“Yes, ma’am.” Peter grinned.
Little shit.
“You’re ready to go, officer. An orderly will be by in a few minutes to wheel you outside. Oh, and before I forget, there’s another officer here to take your statement.”
“Thanks,” I said, thinking decidedly non-brotherly thoughts about Peter.
The nurse exited, leaving the curtains trembling in her wake.
“Who’s ‘we’, Peter? Because that better be me and you, and not me, you and Darryl. Or me, you and Rosa. Or me, you and anyone. If I wanted that many people to see my ass, I’d become a wh— stripper.”
At the correction of my language, Peter’s smile became one of those moments that threatened to stop my heart.
“Turn around so I can get dressed,” I said, twirling a finger at the ground.
“No.”
“No?”
“You’re going to need help.”
He was right, but I was still suspicious. I was right to be. The scrubs took longer than necessary to put on, mostly because Peter kept breathing onto my skin when he had to lean forward to tug up my pants or when he assisted in lifting my hips. At one point I would have sworn to almighty God that he blew into my ear. I nearly fell off the table.
Fucker.
I had to meet the officer taking my statement with a raging boner. And wearing scrubs.
With no underwear.
When I was stopped by an officer Briggs, I succinctly told him the story from when I entered the building until the ambulance took me away. I made sure to mention the strong odor of turpentine, which I was certain had something to do with my dizziness. Peter waited for a few minutes, listening in stoic silence, then exited to retrieve the Jag. Neither of us told the officer that Peter was the homeowner. Maybe he just wanted to get home. Or maybe he didn’t care about Joe’s house. Or maybe neither of us trusted the police not to arrest him.
Briggs asked a few pertinent questions, fishing for information that I had anything to do with the fire. Satisfied with my responses, he left me his card and then left me longing for my badge and gun as he radioed in. I wheeled past him, feeling a little sorry for myself.

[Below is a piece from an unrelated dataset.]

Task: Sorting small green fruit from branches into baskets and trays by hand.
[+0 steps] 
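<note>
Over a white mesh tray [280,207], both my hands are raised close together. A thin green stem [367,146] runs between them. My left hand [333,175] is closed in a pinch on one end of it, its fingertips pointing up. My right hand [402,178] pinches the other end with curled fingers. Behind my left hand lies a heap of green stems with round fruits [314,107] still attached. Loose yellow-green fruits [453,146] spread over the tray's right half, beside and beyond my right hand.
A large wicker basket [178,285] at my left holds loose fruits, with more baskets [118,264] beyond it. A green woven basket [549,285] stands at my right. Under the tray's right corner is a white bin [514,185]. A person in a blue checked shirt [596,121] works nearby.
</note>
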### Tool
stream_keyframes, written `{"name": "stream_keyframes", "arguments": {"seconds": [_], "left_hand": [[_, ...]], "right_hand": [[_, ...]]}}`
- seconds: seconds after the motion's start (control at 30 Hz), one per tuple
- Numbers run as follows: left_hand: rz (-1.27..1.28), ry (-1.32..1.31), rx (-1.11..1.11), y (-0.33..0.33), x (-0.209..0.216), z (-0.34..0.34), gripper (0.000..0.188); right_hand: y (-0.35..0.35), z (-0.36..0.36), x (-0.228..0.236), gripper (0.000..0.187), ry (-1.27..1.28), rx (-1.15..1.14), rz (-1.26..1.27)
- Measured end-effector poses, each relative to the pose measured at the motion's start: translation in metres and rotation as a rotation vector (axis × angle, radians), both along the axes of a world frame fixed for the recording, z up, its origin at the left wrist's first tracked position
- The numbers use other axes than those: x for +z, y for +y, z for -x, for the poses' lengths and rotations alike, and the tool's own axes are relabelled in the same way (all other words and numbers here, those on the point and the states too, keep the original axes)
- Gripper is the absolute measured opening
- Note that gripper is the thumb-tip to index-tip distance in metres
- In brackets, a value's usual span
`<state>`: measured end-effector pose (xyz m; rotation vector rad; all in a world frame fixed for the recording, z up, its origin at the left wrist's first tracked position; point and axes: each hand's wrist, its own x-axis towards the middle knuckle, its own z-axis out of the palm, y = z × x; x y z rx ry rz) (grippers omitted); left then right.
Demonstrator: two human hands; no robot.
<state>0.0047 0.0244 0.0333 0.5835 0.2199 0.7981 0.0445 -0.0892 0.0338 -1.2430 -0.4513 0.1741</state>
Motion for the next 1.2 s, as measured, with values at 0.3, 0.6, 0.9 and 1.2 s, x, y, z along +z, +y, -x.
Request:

Hump Day Goes Down in Flames
Standing outside the hospital doors, waiting for Peter to pull my car around—the car no one but me was supposed to drive—I filled in the time by calling Luis. It was better than thinking about someone else handling my baby and one true love, Arturo.
“Happy Hump Day, Luis.” I grinned. His slow sigh was music to my ears.
“The whore staying with you?”
“Peter,” I corrected defensively. “His name is Peter.”
“Is Peter staying with you?”
“Not even a, ‘Happy Hump Day’?”
“Can it, Glass. This is important.”
Luis’s tone narrowed my eyes at the ambulance bay, my smile twitching downward. “Yeah, he’s staying with me. What’s up?”
“Was he there last night?”
“Yeah, all night until I left at five-thirty-ish this morning. Going to tell me what this is about?”
“There as in, you saw him, or there as in he was around?”
“First time you’ve questioned my honesty, Luis,” I said quietly. My Jag pulled up, and I held a finger up for Peter to wait, turning my back on the car.
“Not questioning your truthfulness,” Luis said after a few seconds. “Your judgment, but not your honesty, Glass. Now did you see him or not?”
“Give me a time frame.”
“Three to three thirty.”
“He came up to bed at twenty after three,” I said, squinting in remembrance. “And he was still there when I woke up again at four, and after I took a shower. I’m guessing his brother and Darryl will vouch for him before that.”
“A murder suspect and another whore?” Luis huffed. “What about the other one? Darryl.”
“Ask the two cars of feds outside my house if either of them left. Black SUVs, no shame and no technique.”
“You’re under surveillance?”
“Their witness is under surveillance,” I said. “Protection most likely. Now will you tell me what happened.”
“The diner’s toast. Five injured. Fire started in the kitchen. Alarms were disabled.”
I silently tumbled this information around. “Ask me why I called you, Luis,” I said, pondering how I was going to tell Peter this news.
“Your place in flames?”
“Joe’s house,” I corrected his guess, and then told him what happened.
“Fire alarms disabled there, too?” he asked.
“Until you mentioned it, I didn’t even think about it, but, yeah.”
“Same doer. He hits the diner first, house next.”